Esta circunstância “não significa que o corpo se torna resistente aos antibióticos, mas sim que a bactéria se tornou resistente aos antibióticos destinados a matá-los,” a declaração CDC lê.
“Já é uma pandemia”
Steffanie Strathdee, um professor de medicina na Universidade da Califórnia em San Diego, disse recentemente Business Insider que esta grave “crise latente” não recebe atenção suficiente, “pior” com a chegada do coronavirus e “é uma pandemia, é uma crise global que se agrava com covid-19“.
Por sua vez, o diretor-executivo da iniciativa global Resolve to Save Lives e ex-chefe do CDC, Tom Frieden, enfatizou que Washington precisa de outra abordagem mais poderosa para combater o que chama de “bactérias do pesadelo” e reduzir sua disseminação nos centros de saúde.
“Não tenho dúvidas de que, em 20 ou 40 anos, veremos a forma como o atendimento médico foi implementado em 2020 e balançaremos a cabeça maravilhados de como eles foram capazes de permitir que tantas infecções se propagassem nos centros de saúde”, disse este especialista.
“Não estamos nem perto de onde precisamos estar em termos de prevenção e controle de infecções”, concluiu Frieden.
Uso desnecessário de antibióticos
Strathdee enfatizou que grande parte da atenção e recursos estão sendo gastos atualmente para conter a pandemia de COVID-19 e isso aumentou a gravidade do problema de resistência bacteriana.
Em julho, a OMS solicitou mais cuidado ao prescrever remédios para pacientes infectados com o coronavírus, já que dois meses antes uma revisão revelou que 72% dos cerca de 2.000 pacientes hospitalizados com COVID-19 em todo o mundo eram tratados com antibióticos, apesar de apenas 8% terem infecções bacterianas ou fúngicas.
Lance Price, diretor fundador do Centro de Ação de Resistência a Antibióticos da Universidade George Washington, estima que a pandemia covid-19 expôs como o sistema de saúde pública “disfuncional” dos Estados Unidos deixou seus habitantes “vulnerável a bactérias resistentes a antibióticos de propagação lenta”.
Assim, as autoridades dos EUA demonstram sua “incapacidade de lidar com muitas epidemias e pandemias simultâneas e contínuas de bactérias multirresistentes que estão circulando atualmente”, disse o especialista.
Como esses microrganismos vão resistir cada vez mais aos medicamentos existentes, Price alerta que a população dos Estados Unidos deve ter cuidado com o uso desses remédios e que as empresas farmacêuticas terão que desenvolver novas soluções.
No entanto, destacou que essas empresas não têm interesse em iniciar certas iniciativas nessa área, porque muitas vezes representam um fracasso comercial ou não geram tantos lucros.

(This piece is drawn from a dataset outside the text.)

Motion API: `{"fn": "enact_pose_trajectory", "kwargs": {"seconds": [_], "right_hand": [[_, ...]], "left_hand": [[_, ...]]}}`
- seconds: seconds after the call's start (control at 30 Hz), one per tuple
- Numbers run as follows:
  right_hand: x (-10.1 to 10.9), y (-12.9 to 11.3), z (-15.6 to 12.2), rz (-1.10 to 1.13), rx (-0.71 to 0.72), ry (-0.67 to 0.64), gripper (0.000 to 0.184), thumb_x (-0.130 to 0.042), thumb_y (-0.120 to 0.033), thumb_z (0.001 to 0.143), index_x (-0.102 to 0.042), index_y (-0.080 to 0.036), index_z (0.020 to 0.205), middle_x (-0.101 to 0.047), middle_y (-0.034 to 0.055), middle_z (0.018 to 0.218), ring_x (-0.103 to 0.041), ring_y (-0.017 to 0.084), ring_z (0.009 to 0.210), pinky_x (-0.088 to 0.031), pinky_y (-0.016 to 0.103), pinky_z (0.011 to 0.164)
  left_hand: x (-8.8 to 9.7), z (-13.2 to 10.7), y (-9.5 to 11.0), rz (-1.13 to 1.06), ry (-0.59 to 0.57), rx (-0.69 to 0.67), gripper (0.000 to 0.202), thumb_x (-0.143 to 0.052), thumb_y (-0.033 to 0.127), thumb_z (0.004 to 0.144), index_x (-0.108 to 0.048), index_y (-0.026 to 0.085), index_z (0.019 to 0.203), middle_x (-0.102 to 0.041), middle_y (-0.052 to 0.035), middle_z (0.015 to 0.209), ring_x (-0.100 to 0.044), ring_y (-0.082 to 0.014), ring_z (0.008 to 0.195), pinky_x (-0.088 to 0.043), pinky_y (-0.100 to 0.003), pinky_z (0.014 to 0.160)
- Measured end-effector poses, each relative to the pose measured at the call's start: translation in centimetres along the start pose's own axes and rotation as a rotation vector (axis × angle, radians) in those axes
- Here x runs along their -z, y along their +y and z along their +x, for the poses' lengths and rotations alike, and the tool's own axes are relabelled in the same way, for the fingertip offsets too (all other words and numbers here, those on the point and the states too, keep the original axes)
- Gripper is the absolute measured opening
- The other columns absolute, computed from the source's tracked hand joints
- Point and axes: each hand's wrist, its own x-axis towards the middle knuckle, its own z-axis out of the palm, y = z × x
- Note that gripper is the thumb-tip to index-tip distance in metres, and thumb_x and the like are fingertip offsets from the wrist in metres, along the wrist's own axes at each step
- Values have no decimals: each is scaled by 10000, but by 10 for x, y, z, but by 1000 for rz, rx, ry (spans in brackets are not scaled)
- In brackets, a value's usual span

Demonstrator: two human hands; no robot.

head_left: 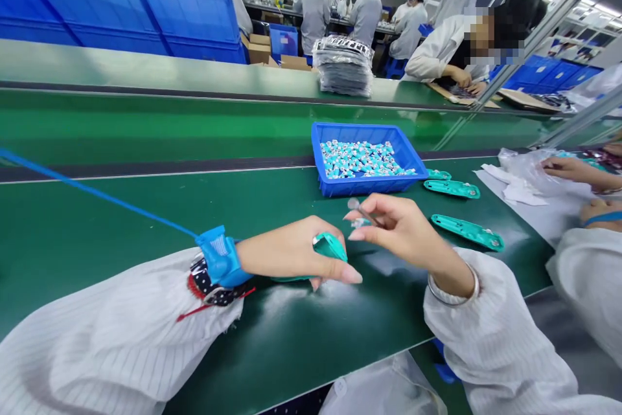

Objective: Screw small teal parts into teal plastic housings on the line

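Observation:
My left hand (291,252) is wrapped round a teal plastic shell (331,246), most of it hidden in the palm. A blue wrist strap with a cord circles that wrist. To its right, my right hand (396,227) pinches a thin rod with a round, pale end (354,204) between thumb and fingers. A small white and teal piece (360,223) shows by those fingertips; whether they grip it I cannot tell. Beyond both hands stands a blue bin (321,185) with many small white and teal parts (359,159).
Several long teal shells (466,232) lie right of my right hand. Farther right, a co-worker's hands (576,169) touch clear plastic and white paper. A raised green ledge (194,127) runs behind, bearing stacked bags (343,68) and blue crates (121,7). Another person works across it.

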Motion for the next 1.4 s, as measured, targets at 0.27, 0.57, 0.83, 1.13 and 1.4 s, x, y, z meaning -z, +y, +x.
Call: {"fn": "enact_pose_trajectory", "kwargs": {"seconds": [0.27,0.57,0.83,1.13,1.4], "right_hand": [[-9,-20,-10,-114,179,-202,225,-426,-240,912,-610,-163,807,-549,12,754,-517,105,730,-425,216,667],[-15,-7,-11,320,-194,-149,107,-593,-240,814,-525,-165,848,-527,-41,652,-476,54,533,-347,162,451],[-27,-1,-14,238,-102,-97,226,-591,-261,816,-413,-188,699,-590,-10,686,-497,74,552,-392,200,499],[-35,7,-22,-32,91,-91,207,-536,-242,856,-400,-196,706,-582,-6,664,-527,90,563,-385,209,497],[-45,14,-35,-16,260,-42,127,-501,-91,842,-476,-209,803,-618,-10,747,-604,80,634,-457,179,569]], "left_hand": [[-2,4,-7,17,-40,-26,276,-682,370,694,-535,156,600,-529,38,538,-517,-92,497,-424,-214,517],[0,3,-7,13,-88,18,281,-701,368,679,-546,143,614,-548,42,519,-525,-89,490,-410,-209,509],[-3,4,-7,-48,-139,60,287,-708,301,668,-509,136,541,-526,45,474,-497,-83,468,-422,-221,516],[0,5,-24,-193,-342,63,292,-701,361,680,-541,144,567,-539,26,489,-517,-99,455,-421,-224,485],[-9,8,-32,-330,-456,106,393,-727,479,617,-545,141,531,-540,8,466,-517,-109,432,-432,-214,435]]}}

Os antibióticos não são a única solução
Em qualquer caso, as bactérias não podem ser combatidas apenas com antibióticos, já que os vírus chamados fagos podem atacar e destruir alguns desses patógenos de forma natural e podem ser usados em tratamentos.
Steffanie Strathdee revelou que seu marido foi tratado dessa forma em 2015, quando os antibióticos não funcionavam contra uma infecção que ele tinha: injetaram nele um coquetel com bilhões de fagos e ele se recuperou totalmente.

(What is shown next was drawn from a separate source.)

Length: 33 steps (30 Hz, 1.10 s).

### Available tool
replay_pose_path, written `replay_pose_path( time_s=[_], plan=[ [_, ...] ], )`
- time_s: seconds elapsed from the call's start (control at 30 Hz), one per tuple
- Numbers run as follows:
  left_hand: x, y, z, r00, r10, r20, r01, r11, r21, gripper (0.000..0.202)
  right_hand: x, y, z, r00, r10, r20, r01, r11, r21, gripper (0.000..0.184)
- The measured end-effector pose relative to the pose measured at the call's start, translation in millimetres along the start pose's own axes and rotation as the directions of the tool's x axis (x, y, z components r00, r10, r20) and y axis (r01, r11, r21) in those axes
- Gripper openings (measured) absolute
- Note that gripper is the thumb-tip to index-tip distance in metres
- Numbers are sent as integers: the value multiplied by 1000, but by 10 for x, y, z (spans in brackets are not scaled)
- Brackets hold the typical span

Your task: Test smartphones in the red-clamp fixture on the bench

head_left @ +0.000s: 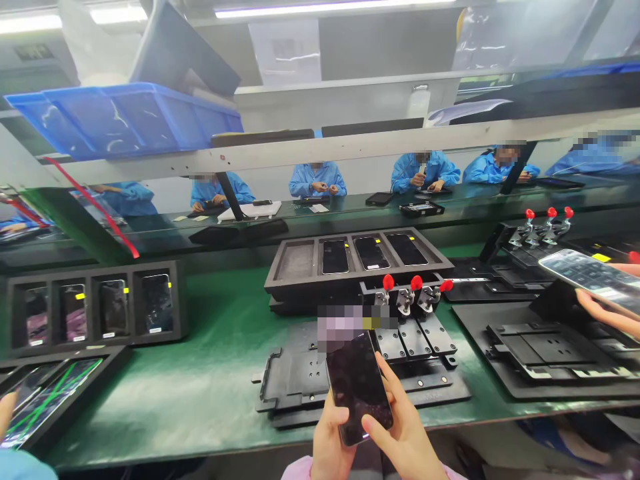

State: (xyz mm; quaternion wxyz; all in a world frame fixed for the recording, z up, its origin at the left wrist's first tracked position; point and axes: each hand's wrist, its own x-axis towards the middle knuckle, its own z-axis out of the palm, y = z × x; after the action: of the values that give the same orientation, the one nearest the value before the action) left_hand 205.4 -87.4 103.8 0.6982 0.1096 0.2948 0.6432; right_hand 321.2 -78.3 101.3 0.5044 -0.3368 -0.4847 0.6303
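Observation:
A smartphone [357,380] with a dark, glossy screen is held upright and slightly tilted near the front edge of the bench. My left hand [333,427] grips its lower left side, the thumb on the glass. My right hand [407,427] wraps the right side, its thumb near the lower edge of the screen. Just behind the phone lies a black clamping fixture [295,373] with several flat plates. Red-tipped toggle clamps [404,303] stand at its back. The phone covers part of the fixture.
A black foam tray [295,260] with three phones sits behind the fixture. More phone trays [95,343] are at left, beside a co-worker's hand [6,410]. At right, a co-worker's hand [610,313] holds a phone over another fixture [550,353]. A blue bin [120,120] rests on the shelf.

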Motion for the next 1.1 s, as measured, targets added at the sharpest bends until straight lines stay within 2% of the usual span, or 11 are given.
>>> replay_pose_path(
  time_s=[0.13, 0.23, 0.4, 0.5, 0.67, 0.8, 0.9, 1.1],
  plan=[
    [-7, 4, 13, 1000, 0, -16, 0, 1000, -9, 34, -6, -4, 8, 999, 7, -37, -8, 1000, -18, 77],
    [-6, 3, 10, 1000, -5, 12, 5, 1000, -24, 32, -6, -15, 17, 998, 4, -60, -6, 1000, -27, 77],
    [-10, 8, 29, 998, -6, 70, 10, 999, -49, 30, -4, -39, 15, 999, 45, -31, -45, 999, -4, 75],
    [-10, 8, 35, 994, -16, 104, 22, 998, -54, 31, -7, -56, 5, 999, 34, -31, -34, 999, 10, 80],
    [12, -20, -9, 989, -10, 146, 18, 998, -56, 32, -21, -78, -7, 999, 7, 54, -13, 995, 103, 90],
    [32, -26, -26, 977, 1, 211, 13, 998, -67, 41, -47, -76, -22, 997, 6, 82, -14, 995, 96, 96],
    [39, 0, -38, 985, -2, 173, 6, 1000, -26, 43, -51, -67, -39, 996, 2, 94, -8, 998, 62, 98],
    [76, 97, -128, 998, 64, 1, -63, 991, 116, 41, -8, -52, -75, 993, -71, 98, 66, 996, 56, 97]
  ],
)
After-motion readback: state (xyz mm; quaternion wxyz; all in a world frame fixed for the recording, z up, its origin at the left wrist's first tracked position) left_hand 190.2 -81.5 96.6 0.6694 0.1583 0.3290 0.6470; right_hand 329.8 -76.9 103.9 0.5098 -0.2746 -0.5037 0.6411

“Precisamos de uma enorme biblioteca de fagos de código aberto que podem ser usados para combinar uma infecção bacteriana específica e usados em conjunto com antibióticos para matar esses superbactérias”, disse ele.
Da mesma forma, os especialistas destacaram a importância de uma resposta “multipotente” a essa ameaça global, que requer cooperação internacional e “financiamento sustentado do governo dos Estados Unidos para as organizações de saúde, incluindo o CDC.
“Isso significa total apoio à OMS, tanto em termos de financiamento quanto de mandato”, bem como “uma abordagem melhor e mais forte para identificar e corrigir as lacunas de prontidão em todo o mundo”, concluiu Tom Frieden.